MONDAY, 9 FEBRUARY 2004
I have become a character in a book.
My options are limited because I have to constantly make sure the options are consistent with what The Book says. It just so happens that I really do want to go back to South Africa, but even to say it in such an ordinary manner is loaded with meaning. Somewhere within me a voice hysterically responds: “Why does he say, want to go back to South Africa? Shouldn’t it rather be, yearns for it with every gram of fat in his body?”
This literary project is still months away from the point where I could walk away from it, to give to others to read. But The Book is already holy. Things have been written, so I can’t change it anymore!
Do you the reader realise that, like an old-school propagandist, I can remove all the instances where I mention going back to South Africa? I can replace it all with “want to establish myself in the wastelands of Patagonia” or “Every ounce of my being yearns to become an evangelist.”

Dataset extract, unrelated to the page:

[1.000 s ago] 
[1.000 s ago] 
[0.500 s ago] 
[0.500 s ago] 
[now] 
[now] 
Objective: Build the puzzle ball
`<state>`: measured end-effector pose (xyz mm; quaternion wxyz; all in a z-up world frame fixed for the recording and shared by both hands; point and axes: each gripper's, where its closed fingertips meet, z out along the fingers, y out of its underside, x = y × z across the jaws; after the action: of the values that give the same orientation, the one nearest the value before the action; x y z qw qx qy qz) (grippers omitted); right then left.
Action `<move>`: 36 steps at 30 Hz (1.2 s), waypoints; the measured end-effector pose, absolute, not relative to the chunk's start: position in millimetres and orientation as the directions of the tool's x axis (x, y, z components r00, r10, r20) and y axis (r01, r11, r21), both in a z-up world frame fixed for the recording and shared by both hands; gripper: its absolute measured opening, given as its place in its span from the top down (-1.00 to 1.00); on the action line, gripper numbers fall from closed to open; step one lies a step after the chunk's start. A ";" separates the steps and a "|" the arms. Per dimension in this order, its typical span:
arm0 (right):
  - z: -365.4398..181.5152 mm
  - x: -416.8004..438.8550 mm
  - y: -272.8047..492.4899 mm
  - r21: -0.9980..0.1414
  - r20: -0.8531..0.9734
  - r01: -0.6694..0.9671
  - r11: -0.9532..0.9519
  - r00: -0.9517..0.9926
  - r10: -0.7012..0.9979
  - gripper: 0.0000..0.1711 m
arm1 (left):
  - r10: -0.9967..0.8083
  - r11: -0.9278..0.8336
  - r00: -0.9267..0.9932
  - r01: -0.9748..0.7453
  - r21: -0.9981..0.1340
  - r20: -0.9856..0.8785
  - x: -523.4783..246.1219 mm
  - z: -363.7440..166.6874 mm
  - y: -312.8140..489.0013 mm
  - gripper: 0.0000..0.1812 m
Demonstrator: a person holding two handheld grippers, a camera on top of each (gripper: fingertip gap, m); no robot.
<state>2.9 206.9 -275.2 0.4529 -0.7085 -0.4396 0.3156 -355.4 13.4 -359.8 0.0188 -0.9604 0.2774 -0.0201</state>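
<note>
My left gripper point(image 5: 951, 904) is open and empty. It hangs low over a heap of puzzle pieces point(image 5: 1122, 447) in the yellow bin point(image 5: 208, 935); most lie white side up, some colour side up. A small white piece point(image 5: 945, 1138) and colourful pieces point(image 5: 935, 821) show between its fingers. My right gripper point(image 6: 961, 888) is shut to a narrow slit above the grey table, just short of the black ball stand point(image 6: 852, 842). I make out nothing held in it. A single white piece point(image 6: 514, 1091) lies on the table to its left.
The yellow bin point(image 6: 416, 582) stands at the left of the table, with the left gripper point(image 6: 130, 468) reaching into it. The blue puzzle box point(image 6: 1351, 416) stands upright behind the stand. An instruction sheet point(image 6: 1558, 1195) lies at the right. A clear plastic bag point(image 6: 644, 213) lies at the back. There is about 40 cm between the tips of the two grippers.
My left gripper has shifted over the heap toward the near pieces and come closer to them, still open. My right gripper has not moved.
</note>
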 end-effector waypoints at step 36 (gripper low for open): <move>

What if I say I’ve already gone through such a process? That the first version of this project rattled on monotonously about my long-time desire to move to North Dakota? Because that is where my wife and two children live – I’m sorry, I wiped out all references to them as well – since my brother (the two sisters were also a fabrication) took them to America to join him on his ranch? Will you believe me when I say that my brother did it because I had embezzled money from … let’s say Standard Bank, and that I came up with the idea of writing a book about “self-imposed exile” during my seven years’ incarceration?
The other possibility is that I’m a creature from outer space.
Am I ready to start writing stories? Clearly not. What is true, is that I’m annoyed with the fact that I am writing myself more and more into a corner, that I feel caged in by my own writing.
And to think I wanted to start this piece with a plain question: What does my ideal life in South Africa look like?